VISIO QUARTA, cap. LXXXIX

The Shadow of Human Days

Human life is fleeting and uncertain, shadowed by blindness from original sin and dried up like hay.

My days have faded like a shadow, and I have withered like grass. This is plain to see: a person is blind from original sin when it comes to things past and things future. That is why, in knowledge, one has only a shadow of these things. Whoever has no certainty is like grass drying up, since all their works are uncertain to them.

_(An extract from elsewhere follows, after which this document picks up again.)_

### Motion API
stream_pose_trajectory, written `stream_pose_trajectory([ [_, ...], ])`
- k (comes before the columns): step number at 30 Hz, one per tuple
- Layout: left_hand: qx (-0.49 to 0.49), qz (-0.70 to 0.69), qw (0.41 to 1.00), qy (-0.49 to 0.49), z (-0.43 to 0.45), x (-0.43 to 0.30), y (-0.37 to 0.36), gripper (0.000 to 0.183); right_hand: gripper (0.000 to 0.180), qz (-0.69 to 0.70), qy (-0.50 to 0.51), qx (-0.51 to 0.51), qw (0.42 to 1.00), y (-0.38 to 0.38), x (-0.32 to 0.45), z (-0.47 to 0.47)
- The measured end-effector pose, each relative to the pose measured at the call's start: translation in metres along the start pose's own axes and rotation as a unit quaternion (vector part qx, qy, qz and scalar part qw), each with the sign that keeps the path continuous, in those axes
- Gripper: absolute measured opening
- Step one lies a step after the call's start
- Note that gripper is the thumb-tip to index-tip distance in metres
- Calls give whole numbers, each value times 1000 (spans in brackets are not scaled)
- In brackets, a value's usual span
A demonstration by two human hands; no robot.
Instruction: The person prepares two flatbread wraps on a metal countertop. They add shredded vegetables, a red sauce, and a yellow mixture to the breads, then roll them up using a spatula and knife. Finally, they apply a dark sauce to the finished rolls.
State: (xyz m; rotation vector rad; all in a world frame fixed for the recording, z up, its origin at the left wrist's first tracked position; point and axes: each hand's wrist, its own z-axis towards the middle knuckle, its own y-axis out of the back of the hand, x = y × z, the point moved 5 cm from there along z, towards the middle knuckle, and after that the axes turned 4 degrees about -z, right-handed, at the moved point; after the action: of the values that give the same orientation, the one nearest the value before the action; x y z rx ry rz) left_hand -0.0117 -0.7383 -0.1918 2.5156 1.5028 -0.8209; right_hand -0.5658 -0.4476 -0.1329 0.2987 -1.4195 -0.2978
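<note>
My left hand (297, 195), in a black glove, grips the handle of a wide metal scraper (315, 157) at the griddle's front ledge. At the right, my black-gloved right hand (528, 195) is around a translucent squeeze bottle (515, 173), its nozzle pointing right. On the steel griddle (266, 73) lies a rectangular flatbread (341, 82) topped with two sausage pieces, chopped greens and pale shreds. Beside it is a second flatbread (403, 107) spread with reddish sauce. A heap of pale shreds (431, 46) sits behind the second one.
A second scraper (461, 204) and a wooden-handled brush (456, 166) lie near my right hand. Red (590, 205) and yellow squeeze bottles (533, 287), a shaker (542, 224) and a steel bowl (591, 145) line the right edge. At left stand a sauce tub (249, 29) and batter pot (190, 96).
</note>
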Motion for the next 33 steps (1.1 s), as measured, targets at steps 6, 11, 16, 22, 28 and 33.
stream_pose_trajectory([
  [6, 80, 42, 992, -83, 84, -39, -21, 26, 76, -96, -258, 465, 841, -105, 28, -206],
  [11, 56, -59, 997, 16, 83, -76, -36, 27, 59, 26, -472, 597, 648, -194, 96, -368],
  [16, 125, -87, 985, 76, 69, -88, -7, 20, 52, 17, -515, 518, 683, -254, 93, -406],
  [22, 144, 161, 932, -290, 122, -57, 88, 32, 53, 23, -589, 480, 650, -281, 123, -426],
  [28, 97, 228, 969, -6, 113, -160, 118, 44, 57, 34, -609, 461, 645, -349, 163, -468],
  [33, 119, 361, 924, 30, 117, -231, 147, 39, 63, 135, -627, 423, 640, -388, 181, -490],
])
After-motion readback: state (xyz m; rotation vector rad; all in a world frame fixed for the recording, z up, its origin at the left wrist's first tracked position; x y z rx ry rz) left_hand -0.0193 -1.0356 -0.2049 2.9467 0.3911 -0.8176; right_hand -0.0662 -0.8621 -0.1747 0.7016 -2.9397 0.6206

Eternal Life, Firm and New

Though mortal days dissolve into oblivion, eternal life stands firm and ever renewed like summer's fruits.

All the days of a human life are swept into oblivion by failure—but eternal life is firm and new, just as summer brings forth new fruit every year.

The Uneven Earth, the Uneven Life

The earth's uneven surface with its hills and mountains symbolizes the struggles between virtues and vices in the human soul.

Because the earth, though round over its entire surface, isn't flat—on account of the swells of hills and mountains that it bears on every side as it rises—this signifies the uneven course of human life, on account of the various struggles of virtues and vices that are waged between the soul and the flesh.

Read the original Latin

« Dies mei sicut umbra declinaverunt, et ego sicut fenum arui. » Quod sic intellectui patet: Homo ex originali peccato in his quae praeterita et futura sunt, caecus est. Unde ea in scientia sua quasi umbram habet. Qui etiam per hoc quod nullam securitatem habet, ut fenum arescit, cum omnia opera sua ei incerta sint. Omnes enim dies hominis deficiendo in oblivionem ducuntur, sed aeterna vita stabilis et nova est, ut etiam aestas omni anno novos fructus profert.

Quod terra quidem in omni superficie sua rotunda, sed non plana, propter tumores collium et montium quos undique gestat existens, inaequalem humanae conversationis propter diversa virtutum et vitiorum quae inter animam et carnem geruntur certamina, tenorem significet.